The financing of Birmingham’s regeneration isn’t exactly going to plan, argues Alan Clawley.
There was a time around the year 2000, when I was a postgraduate student on a course entitled Property Business and Management at the University of Central England, when property developers were doing very well. They borrowed the capital they needed from financial institutions and made plenty of money without help from the state. Not any more, judging by the cases of Arena Central and Paradise Circus.
In 2007 Birmingham’s biggest redevelopment project was known as Arena Central and was to occupy the site of the old ATV studios south of Centenary Square. This massive scheme would incorporate the city’s tallest building, the 50-storey V Tower. As was normal when developers were making huge profits after getting planning permission, the city planners asked them to ‘donate’ some of them to the ‘community’. This arrangement, known as Section 106, was legally binding. The developers duly agreed to pay £5 million toward the cost of a new Metro station in Centenary Square, a deal that became news later when the council’s chief executive, Stephen Hughes, tried to grab the money to make up the shortfall in the funding of the new Library of Birmingham. However, by 2009 the developers had concluded that Arena Central would not go ahead as planned for many years and asked to be excused from their agreement. The council would have to look elsewhere for money for the Metro in Centenary Square.
The idea of redeveloping the whole of Paradise Circus using private finance went back to 1999 when the property business was booming. At that time the council thought it could sell off all of its property interests in Paradise Circus including the Central Library and the Conservatoire, to a property developer, put the proceeds towards a new library, and leave the private sector to finance the £1 billion Paradise Circus project. Perhaps, the council even believed that it would emerge from the deal with a profit. The problem was that none of this happened.
Today the sums don’t add up for private developers. They can’t make enough money out of certain developments without help from the taxpayer. The planners can’t extract Section 106 payments when developers plead hardship. So, riding to their rescue is the latest public funding initiative, the Greater Birmingham and Solihull Local Enterprise Partnership.
Sir Albert Bore has unveiled a new Metro tram and announced this week that proposals to extend the Metro line to Centenary Square will take another step forward by becoming the first development to get funding from the Enterprise Zone Investment Plan for the city centre. The sum mentioned was £42.4 million. And just to show how the tables have turned, he went on to explain that the scheme was ‘essential’ to boost the impending developments at Paradise Circus and Arena Central. He didn’t mention that the council is already banking on a grant of £61.3 million from the same source to make Paradise Circus ready for Argent, its chosen developer and partner.

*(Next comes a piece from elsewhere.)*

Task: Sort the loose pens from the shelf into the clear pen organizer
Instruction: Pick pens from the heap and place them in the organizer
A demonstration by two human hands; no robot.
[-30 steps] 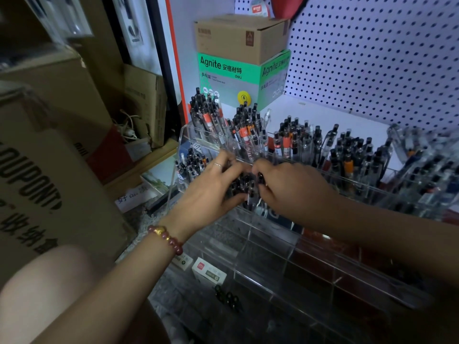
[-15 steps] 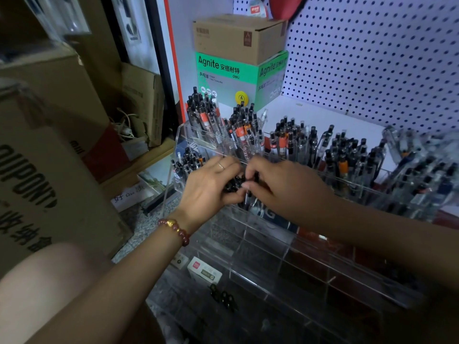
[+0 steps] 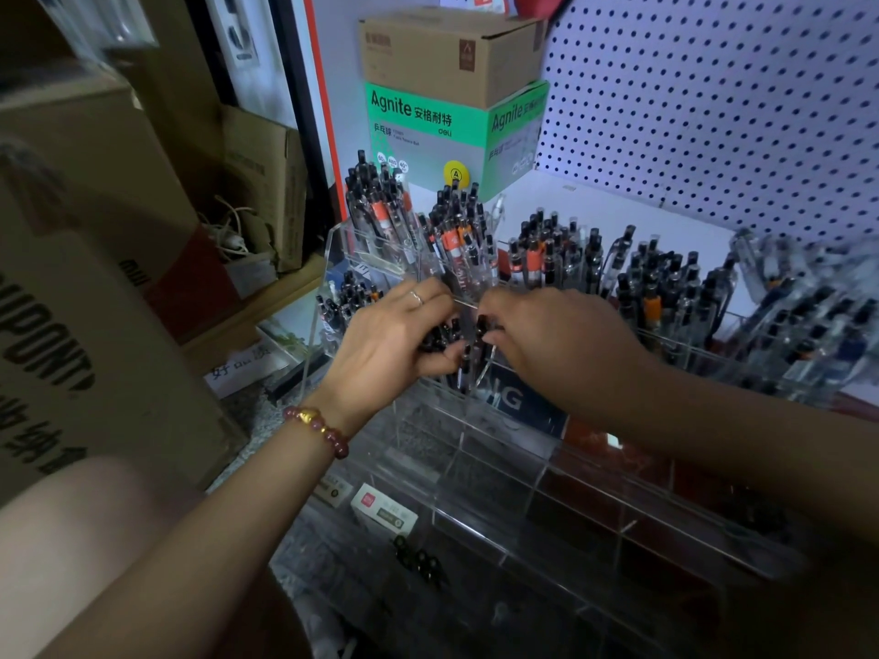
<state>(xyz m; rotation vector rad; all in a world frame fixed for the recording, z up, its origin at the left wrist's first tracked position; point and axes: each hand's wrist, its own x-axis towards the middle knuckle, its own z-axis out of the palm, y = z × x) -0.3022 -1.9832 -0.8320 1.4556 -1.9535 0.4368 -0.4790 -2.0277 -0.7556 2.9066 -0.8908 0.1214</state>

Milking the Enterprise Zone regime is not the only way in which the Council is getting the taxpayer to underwrite or indirectly support activities that were once financed by the private sector. As we have been told many times, the Library of Birmingham is more than a library. Indeed the chair of the Trust for the new library, businessman Keith Bradshaw, was pictured in the Post recently beside the headline “Trust boss: Library can be catalyst for city’s economic recovery”. And when, a couple of years ago, Mike (now Lord) Whitby went round the world promoting Paradise Circus as an opportunity for private and sovereign fund investors, he pointed with typical braggadocio to the new library as a shining symbol of defiance amidst the surrounding economic gloom. It remains to be seen whether his confidence was well-judged.
Indeed, but HS2 is going to change all that!